Der Winter 2020 könnte in Deutschland härter als gewöhnlich werden. Schuld daran wäre ein besonderes Wetterphänomen.

NRW - Der vergangene Winter 2019 war deutlich milder als die Jahre zuvor. Kaum Temperaturen unter dem Gefrierpunkt und knapp 20 Grad kurz vor Weihnachten. Frühlingsgefühle mitten im Dezember sozusagen. Ob das in diesem Jahr wieder genauso wird, ist fraglich. Ein pazifisches Wetter-Phänomen könnte eher für das komplette Gegenteil sorgen und uns einen klirrend kalten Winter bescheren.

Wetter-EreignisLa Nina
AuftretenNach einem El-Nino-Ereignis
Jahr2020 (voraussichtlich)
AuswirkungenKälte, Schnee, Dürre, Starkregen

La Nina 2020: Wetter-Phänomen könnte für kalten Winter und Schnee sorgen

Mit Wehmut blicken wir auf das Jahr 2010 und die letzte deutschlandweite weiße Weihnacht zurück. Eine konstante Schneedecke sorgte damals tagelang für urige Wintertage. Grund für den heftigen Winter war das „La-Nina-Ereignis“, das damals besonders stark ausfiel. Und laut aktuellen Wetter-Modellen könnte sich dieses Phänomen 2020 wiederholen. Schnee-Fans dürfen also hoffen.

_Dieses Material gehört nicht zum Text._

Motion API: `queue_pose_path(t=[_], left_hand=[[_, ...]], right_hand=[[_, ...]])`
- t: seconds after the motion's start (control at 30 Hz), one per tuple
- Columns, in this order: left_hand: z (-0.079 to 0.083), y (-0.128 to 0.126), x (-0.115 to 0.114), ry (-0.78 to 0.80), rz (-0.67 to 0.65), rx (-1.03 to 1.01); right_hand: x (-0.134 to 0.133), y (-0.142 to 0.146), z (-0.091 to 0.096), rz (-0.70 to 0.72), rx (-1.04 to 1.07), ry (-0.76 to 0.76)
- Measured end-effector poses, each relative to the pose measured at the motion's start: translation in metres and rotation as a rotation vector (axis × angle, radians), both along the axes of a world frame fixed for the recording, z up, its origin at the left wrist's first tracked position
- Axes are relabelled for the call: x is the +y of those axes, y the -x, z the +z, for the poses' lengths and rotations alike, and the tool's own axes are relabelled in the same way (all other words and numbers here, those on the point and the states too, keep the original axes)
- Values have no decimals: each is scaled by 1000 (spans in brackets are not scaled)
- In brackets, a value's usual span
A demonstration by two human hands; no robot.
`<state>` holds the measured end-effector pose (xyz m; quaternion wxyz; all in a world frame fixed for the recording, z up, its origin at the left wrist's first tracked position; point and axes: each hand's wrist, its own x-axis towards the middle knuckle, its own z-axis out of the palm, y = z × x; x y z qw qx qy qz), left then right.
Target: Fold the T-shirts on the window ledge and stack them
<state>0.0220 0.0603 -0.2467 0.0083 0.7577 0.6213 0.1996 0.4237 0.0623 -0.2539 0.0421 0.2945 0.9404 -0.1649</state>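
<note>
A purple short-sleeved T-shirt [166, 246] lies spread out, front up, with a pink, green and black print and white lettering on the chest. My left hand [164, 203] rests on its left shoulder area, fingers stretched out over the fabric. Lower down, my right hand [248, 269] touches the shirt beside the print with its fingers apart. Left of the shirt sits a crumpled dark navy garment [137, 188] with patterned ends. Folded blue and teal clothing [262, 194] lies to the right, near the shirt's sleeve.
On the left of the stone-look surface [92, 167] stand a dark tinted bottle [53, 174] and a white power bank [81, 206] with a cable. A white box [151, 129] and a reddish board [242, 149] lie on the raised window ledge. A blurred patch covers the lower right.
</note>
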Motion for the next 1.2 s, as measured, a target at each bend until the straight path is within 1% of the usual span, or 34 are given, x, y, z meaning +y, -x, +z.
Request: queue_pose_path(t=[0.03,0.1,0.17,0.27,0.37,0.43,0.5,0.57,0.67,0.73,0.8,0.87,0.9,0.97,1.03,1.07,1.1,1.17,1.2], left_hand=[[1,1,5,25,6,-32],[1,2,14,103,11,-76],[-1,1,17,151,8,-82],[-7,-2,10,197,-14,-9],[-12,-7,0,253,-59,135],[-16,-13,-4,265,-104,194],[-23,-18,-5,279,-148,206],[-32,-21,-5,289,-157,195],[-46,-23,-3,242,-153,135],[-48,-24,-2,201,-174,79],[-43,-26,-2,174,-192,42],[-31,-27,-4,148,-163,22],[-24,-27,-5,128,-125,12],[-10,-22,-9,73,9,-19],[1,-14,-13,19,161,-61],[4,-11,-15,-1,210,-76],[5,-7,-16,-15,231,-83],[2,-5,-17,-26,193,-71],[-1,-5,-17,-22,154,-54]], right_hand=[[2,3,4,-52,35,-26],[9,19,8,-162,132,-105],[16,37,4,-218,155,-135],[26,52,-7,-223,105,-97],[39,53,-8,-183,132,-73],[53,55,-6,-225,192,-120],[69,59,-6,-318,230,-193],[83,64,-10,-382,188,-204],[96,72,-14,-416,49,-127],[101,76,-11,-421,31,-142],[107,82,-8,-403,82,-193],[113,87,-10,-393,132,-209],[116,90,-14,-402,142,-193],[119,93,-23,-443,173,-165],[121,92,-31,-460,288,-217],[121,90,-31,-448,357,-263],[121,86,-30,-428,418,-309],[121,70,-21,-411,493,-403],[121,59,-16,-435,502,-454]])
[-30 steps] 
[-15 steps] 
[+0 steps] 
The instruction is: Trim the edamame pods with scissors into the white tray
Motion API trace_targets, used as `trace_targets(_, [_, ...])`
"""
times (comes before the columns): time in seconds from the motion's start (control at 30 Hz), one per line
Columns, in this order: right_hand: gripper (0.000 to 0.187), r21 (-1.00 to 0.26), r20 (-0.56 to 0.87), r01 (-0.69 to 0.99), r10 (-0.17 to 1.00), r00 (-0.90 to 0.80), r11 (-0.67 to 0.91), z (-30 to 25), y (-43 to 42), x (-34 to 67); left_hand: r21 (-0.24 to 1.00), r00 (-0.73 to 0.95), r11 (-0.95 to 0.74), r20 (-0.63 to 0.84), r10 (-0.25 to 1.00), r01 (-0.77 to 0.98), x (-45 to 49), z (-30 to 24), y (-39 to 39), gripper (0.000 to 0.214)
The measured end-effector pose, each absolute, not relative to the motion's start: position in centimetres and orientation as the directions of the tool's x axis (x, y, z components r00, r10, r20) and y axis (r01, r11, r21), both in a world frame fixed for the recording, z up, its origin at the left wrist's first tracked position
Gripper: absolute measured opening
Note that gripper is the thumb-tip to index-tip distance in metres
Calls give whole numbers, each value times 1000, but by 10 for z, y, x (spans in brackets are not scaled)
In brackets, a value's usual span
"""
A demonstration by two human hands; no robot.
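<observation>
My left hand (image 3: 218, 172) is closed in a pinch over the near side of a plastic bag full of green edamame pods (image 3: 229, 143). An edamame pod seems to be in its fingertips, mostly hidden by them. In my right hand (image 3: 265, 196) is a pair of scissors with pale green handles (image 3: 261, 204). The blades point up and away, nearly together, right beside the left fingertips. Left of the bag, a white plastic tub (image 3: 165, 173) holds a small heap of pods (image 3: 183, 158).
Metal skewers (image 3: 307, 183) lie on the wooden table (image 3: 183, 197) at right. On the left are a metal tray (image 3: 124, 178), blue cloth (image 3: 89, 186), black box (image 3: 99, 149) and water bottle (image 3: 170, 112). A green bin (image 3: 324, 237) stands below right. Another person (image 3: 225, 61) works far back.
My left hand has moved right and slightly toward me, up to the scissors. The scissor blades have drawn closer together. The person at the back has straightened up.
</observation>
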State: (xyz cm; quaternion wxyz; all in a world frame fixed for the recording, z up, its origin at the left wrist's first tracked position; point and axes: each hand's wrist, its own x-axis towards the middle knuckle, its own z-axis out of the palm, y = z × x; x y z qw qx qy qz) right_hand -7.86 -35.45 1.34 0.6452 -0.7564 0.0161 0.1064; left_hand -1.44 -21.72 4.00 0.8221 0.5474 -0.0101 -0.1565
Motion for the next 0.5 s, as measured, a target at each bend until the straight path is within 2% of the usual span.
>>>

Doch was ist „La Nina“ eigentlich? Ganz einfach: Das Wetter-Ereignis sorgt für kühlere Temperaturen rund um den Äquator zwischen Südamerika und Indonesien. Durch den Einfluss auf die Passatwinde und den kalten Antarktisstrom wirkt sich La Nina (Spanisch: „das Mädchen“) indirekt auch auf das Wetter in Deutschland aus. Eisige Kälte und vergleichsweise große Schneemengen sind die Folgen, welche sich auch auf dem amerikanischen Kontinent bemerkbar machen. (alle Service-Themen bei RUHR24)

La Nina: Das steckt hinter dem exotischen Wetter-Phänomen aus dem Pazifik

Ein La-Nina-Ereignis, über das auch der Merkur berichtet, tritt meist nach einem sogenannten „El-Nino-Ereignis“ auf, das in unregelmäßigen Abständen auftaucht und für veränderte Meeresströmungen im Pazifik sorgt. Niederschläge und warmes Wasser gelangen so nicht wie normalerweise nach Asien und Australien, sondern nach Südamerika. Dort sorgt El Nino für Hitze und Überschwemmungen.

In Südostasien und Ostaustralien kommt es dagegen vermehrt zu Dürreperioden mit Waldbränden und Ernteausfällen. In Deutschland sorgt El Nino für einen durchschnittlich warmen Winter.

Bei La Nina verhält es sich andersrum: In Südamerika drohen während dieses Ereignisses harte Dürreperioden, während in Südostasien und Australien Überschwemmungen und Starkregen zum Problem werden. In den USA, Kanada und Deutschland hingegen sind schneereiche und kalte Winter die Folge.

La Nina 2020: Wetter-Ereignis könnte den ganzen Winter bleiben und für viel Schnee sorgen

Das letzte La-Nina-Ereignis gab es zwischen den Jahren 2015 und 2016, allerdings waren deren Auswirkungen nicht von globaler Bedeutung. Lediglich in Asien und Südamerika konnte man das Phänomen spüren. In Deutschland wartete man hingegen vergeblich auf Schnee und Kälte.

La Nina könnte für viel Schnee in Deutschland sorgen - ist aber keine Garantie dafür.

Amerikanische Meteorologen gehen aktuell davon aus, dass La Nina mit einer Wahrscheinlichkeit von 85 Prozent den ganzen kommenden Winter andauern wird. Ob das tatsächlich so sein wird, bleibt abzuwarten. Selbst wenn es so sein sollte, ist La Nina immer noch keine Garantie dafür, dass es in Deutschland viel Schnee geben wird. Wünschenswert wäre dies nach zehn Jahren Matsch und Regen aber allemal.

Das nächste La-Nina-Ereignis steht übrigens erst wieder in vier Jahren an. Das ist der durchschnittliche Zyklus für ein derartiges Wetter-Phänomen.